Nicolai Abildgaard’s ‘Nightmare’



What do these more frightening hallucinations - in particular, the hallucinations associated with psychosis (in which people often also experience delusions) - say about the brain?  This is a fascinating but difficult area, as yet poorly understood.  Here it becomes more difficult to draw the line between perceptions and beliefs, and emotional and motivational factors seem to be more involved.  Researchers are currently trying to understand how hallucinations in diseases like schizophrenia are related to the other symptoms of the disorder, and how they may be similar or different to the kind of hallucinations produced by sensory deprivation or epileptic activity patterns in the brain.

Finally, an interesting speculation that may haunt you as you read Sacks’ book is that hallucinatory experiences – which, as Sacks points out, are much more common than one might think – could be responsible for the religious, mystical, and paranormal parts of our culture.  For example, Sacks points out that Joan of Arc’s visions are classic manifestations of epileptic activity in the temporal lobes.  He speculates that these seizure related visions were the reason an uneducated farmer’s daughter became a religious leader who rallied thousands of followers.

Sacks’ book is a engrossing survey of hallucinatory experiences of all types.  In their variety (far more extensive than described in this blog post) hallucinations provide many insights into the way our ordinary perception works.  Reading Sacks’ book is also a good preparation for the possibility – not too slim, as Sacks points out – that you will one day have a hallucinatory experience of one form or another (if you haven’t already!).

References

Bressloff, P. C., Cowan, J. D., Golubitsky, M., Thomas, P. J., & Wiener, M. C. (2002).
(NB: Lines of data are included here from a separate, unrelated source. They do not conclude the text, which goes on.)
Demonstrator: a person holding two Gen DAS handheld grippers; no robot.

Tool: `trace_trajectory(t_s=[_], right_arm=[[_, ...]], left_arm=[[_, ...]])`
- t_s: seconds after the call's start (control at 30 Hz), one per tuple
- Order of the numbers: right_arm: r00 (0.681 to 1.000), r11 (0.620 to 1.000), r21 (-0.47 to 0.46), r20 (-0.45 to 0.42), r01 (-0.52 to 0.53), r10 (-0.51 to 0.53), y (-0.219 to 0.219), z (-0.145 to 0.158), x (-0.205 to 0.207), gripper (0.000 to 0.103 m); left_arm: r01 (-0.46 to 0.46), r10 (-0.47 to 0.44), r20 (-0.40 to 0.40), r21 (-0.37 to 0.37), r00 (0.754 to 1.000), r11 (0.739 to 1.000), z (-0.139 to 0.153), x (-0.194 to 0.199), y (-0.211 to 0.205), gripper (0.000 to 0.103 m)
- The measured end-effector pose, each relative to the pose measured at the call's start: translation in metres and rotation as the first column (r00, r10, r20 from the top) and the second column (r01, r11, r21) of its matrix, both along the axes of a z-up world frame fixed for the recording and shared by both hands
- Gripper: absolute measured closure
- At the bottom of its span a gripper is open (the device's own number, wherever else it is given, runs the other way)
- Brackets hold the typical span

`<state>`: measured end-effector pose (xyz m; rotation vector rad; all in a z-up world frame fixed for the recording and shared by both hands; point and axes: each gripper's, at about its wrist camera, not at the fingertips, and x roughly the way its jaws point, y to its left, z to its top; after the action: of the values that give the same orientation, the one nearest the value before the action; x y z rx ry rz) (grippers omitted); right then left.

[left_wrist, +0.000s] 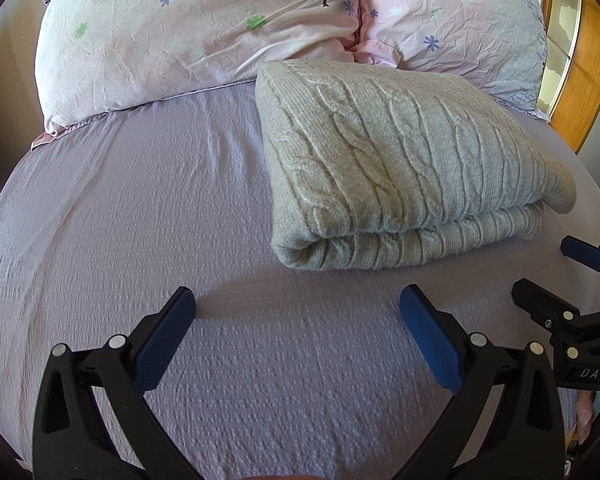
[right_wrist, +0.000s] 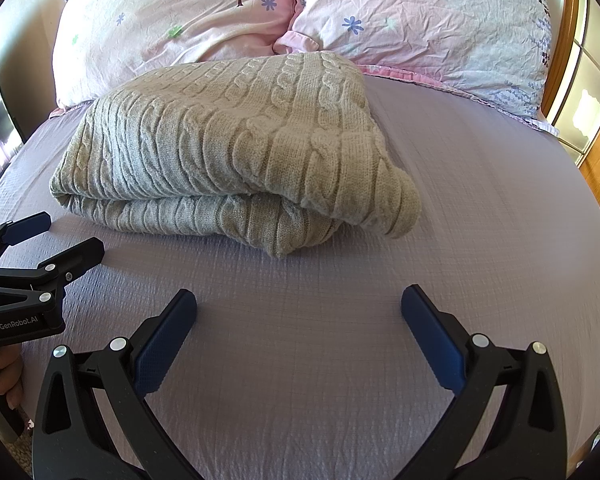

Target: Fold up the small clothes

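A grey cable-knit sweater [left_wrist: 400,160] lies folded in a thick bundle on the lilac bedsheet [left_wrist: 140,220], in front of the pillows. It also shows in the right wrist view [right_wrist: 228,152]. My left gripper [left_wrist: 298,300] is open and empty, hovering over the sheet just short of the sweater's near left corner. My right gripper [right_wrist: 298,300] is open and empty over the sheet, short of the sweater's near right corner. Each gripper shows in the other's view: the right one [left_wrist: 544,270] at the right edge, the left one [right_wrist: 66,236] at the left edge.
Two pink flowered pillows [left_wrist: 188,28] [left_wrist: 460,20] lie against the head of the bed behind the sweater. A wooden headboard or frame [left_wrist: 588,80] stands at the far right. The sheet [right_wrist: 480,200] spreads to the right of the sweater.
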<state>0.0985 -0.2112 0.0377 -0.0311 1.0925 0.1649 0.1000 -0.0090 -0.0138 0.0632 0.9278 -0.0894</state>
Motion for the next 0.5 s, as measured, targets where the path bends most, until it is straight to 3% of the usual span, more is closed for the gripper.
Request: trace_trajectory(t_s=[0.5], right_arm=[[1.0,1.0,0.0,0.0,0.0,0.0,-0.0002,-0.0001,-0.0003,0.001]], left_arm=[[-0.015,0.015,0.0,0.0,1.0,1.0,0.0007,0.0012,0.0019,0.002]])
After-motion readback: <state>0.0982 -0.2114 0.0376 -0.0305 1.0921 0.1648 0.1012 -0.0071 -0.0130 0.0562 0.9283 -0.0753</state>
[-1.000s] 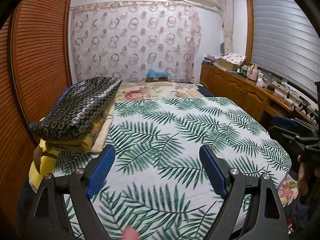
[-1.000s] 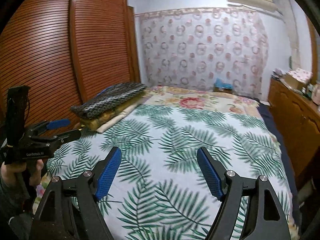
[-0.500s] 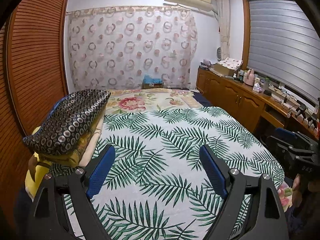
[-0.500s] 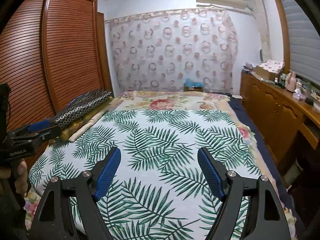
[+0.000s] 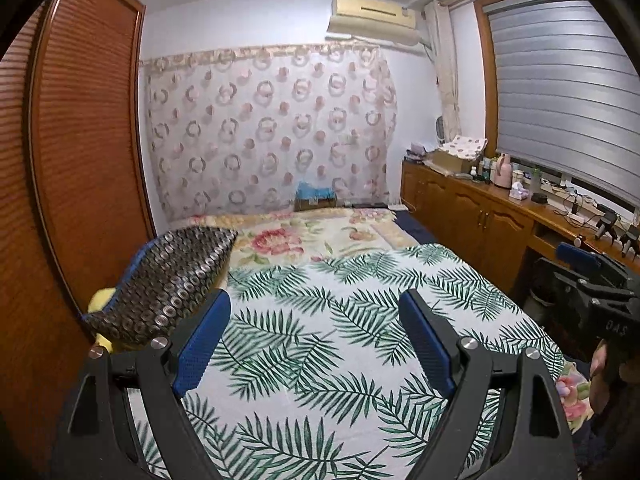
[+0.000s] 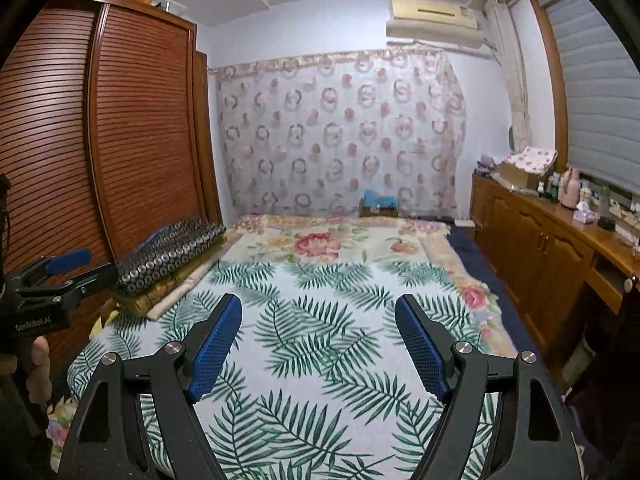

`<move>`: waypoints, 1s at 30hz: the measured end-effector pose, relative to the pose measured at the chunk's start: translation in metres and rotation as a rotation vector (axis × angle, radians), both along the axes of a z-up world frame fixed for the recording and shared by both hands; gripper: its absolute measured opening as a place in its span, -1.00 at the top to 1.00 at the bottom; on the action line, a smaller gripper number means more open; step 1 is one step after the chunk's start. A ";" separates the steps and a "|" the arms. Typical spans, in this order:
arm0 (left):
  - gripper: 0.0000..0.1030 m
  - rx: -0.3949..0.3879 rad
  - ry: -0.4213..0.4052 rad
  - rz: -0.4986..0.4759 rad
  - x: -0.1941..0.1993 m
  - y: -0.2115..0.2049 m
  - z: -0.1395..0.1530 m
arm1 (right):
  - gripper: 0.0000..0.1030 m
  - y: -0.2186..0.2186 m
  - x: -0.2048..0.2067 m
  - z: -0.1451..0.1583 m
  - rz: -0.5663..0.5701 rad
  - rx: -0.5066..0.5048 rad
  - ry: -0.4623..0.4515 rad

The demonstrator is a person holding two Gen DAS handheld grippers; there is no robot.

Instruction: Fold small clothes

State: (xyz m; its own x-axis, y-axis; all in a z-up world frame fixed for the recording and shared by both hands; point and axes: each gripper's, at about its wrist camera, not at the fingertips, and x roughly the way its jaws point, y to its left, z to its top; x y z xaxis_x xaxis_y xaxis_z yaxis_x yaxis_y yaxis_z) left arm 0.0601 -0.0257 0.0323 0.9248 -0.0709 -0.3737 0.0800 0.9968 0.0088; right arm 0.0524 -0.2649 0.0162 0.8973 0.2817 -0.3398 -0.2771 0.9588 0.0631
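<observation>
A bed with a white, green palm-leaf sheet (image 5: 320, 332) fills both views; it also shows in the right wrist view (image 6: 332, 320). No small garment shows on it. My left gripper (image 5: 316, 316) is open and empty above the bed's near end. My right gripper (image 6: 318, 320) is open and empty too. The right gripper shows at the right edge of the left wrist view (image 5: 592, 292). The left gripper shows at the left edge of the right wrist view (image 6: 52, 284). A stack of folded bedding topped by a dark ring-patterned pillow (image 5: 168, 284) lies at the bed's left edge (image 6: 176, 248).
A wooden slatted wardrobe (image 6: 100, 140) stands close along the bed's left side. A wooden cabinet with bottles and boxes (image 5: 500, 208) runs along the right under a shuttered window. A floral blanket (image 6: 332, 240) covers the far half of the bed. A patterned curtain (image 5: 272, 132) hangs behind.
Both grippers have tilted upward and pulled back, so more wall and ceiling show. Both stayed open.
</observation>
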 end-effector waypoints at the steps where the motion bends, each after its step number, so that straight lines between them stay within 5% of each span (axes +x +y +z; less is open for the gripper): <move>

What Geometric Visual Hallucinations Tell Us about the Visual Cortex. Neural Computation, 14(3), 473–491. doi:10.1007/BF00288786

Merabet, L. B., Maguire, D., Warde, A., Alterescu, K., Stickgold, R., & Pascual-Leone, A. (2004). Visual Hallucinations During Prolonged Blindfolding in Sighted Subjects. Journal of Neuro-Ophthalmology, 24(2), 109.

All images Creative Commons except Kluver patterns, from Bresloff et al., used with permission.


1 comment:

  1. This is a great book review, Dr Stokes! I need to say, Oliver Sacks' books are amazing, but this one is particulary good. Hallucinations are still insufficently understood and sometimes society thinks that thy are the nucleus of psychiatric disorders such as schizophrenia (but they aren't). Thank You for this great article, it is really interesting.
    I have one question- do You recognize the division of hallucinations into negative and positive? I read about them in some of the Freud's papers and I don't know whether we still use this division.